Planned APIs in the future

Note: This guide is a work in progress. The APIs described here are subject to change. Please raise an issue on GitHub if you have any questions or suggestions.

1. Kernel Function Definition

The kernel function in this CUDA-like circuit frontend is analogous to a CUDA kernel. It aligns with the current type of memorize call functions. This function operates under Zero-Knowledge (ZK) conditions, with the proof automatically maintained by contexts.

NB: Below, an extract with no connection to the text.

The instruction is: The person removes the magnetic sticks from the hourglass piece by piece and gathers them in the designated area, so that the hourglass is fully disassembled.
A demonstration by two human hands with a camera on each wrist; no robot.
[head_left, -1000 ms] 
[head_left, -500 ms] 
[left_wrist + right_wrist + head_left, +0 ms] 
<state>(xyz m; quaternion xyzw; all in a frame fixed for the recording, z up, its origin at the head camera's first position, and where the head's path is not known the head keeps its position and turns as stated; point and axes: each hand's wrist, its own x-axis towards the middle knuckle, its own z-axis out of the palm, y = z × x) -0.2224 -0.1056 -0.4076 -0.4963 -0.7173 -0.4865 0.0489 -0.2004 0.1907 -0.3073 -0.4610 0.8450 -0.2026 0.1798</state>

fn example_kernel<C: Config>(api: &mut API<C>, inputs: &[&[Variable]]) -> Vec<Variable> {
    vec![api.mul(inputs[0][0], inputs[0][1])]
}

For functions with more complex parameters, you might use the following structure:

#[kernel]
fn complex_kernel<C: Config>(
    api: &mut API<C>,
    inputs: &[&[Variable]]
) -> Vec<Variable> {
    // Implementation
}

2. Context

The context automatically maintains the existing proof and commits the input variables. It provides the following functions:

fn init_ctx<C: Config>() -> Context<C> {
    // Implementation
}

impl<C: Config> Context<C> {
    fn copy_from_host<T: IntoFlattenedFieldAndShape<C>>(&mut self, vars: T) -> DeviceMemory<C> {
        // Implementation
    }

    fn copy_to_host<T: FromFlattenedFieldAndShape<C>>(
        &self,
        dev_mem: &DeviceMemory<C>,
    ) -> T {
        // Implementation
    }

    fn call_kernel<F>(
        &mut self,
        f: F,
        inputs: &[DeviceMemory<C>],
    ) -> Result<DeviceMemory<C>, KernelError>
    where
        F: Fn(&mut API<C>, &[&[Variable]]) -> Vec<Variable>,
    {
        // Implementation
    }

    fn get_proof(&mut self) -> Proof {
        // Implementation
    }
}

3. DeviceMemory

The DeviceMemory<C> struct represents memory on the device (in this case, the ZK circuit). Its internal structure is as follows:

struct DeviceMemory<C: Config> {
    values: Vec<C::CircuitField>,
    shape: Vec<usize>,
    // Additional internal fields for device-specific usage
}

impl<C: Config> DeviceMemory<C> {
    fn reshape(&mut self, new_shape: Vec<usize>) -> Result<(), ReshapeError> {
        // Implementation
    }

    fn flatten(&mut self) {
        // Implementation
    }

    fn dim(&self) -> &[usize] {
        &self.shape
    }

    fn parallelize(&self) -> Vec<DeviceMemory<C>> {
        // Split DeviceMemory based on the first dimension
        // Return a Vec<DeviceMemory<C>>, where each DeviceMemory represents a parallel instance
    }
}

Note that DeviceMemory does not expose a public new method, as instances should only be created through the Context.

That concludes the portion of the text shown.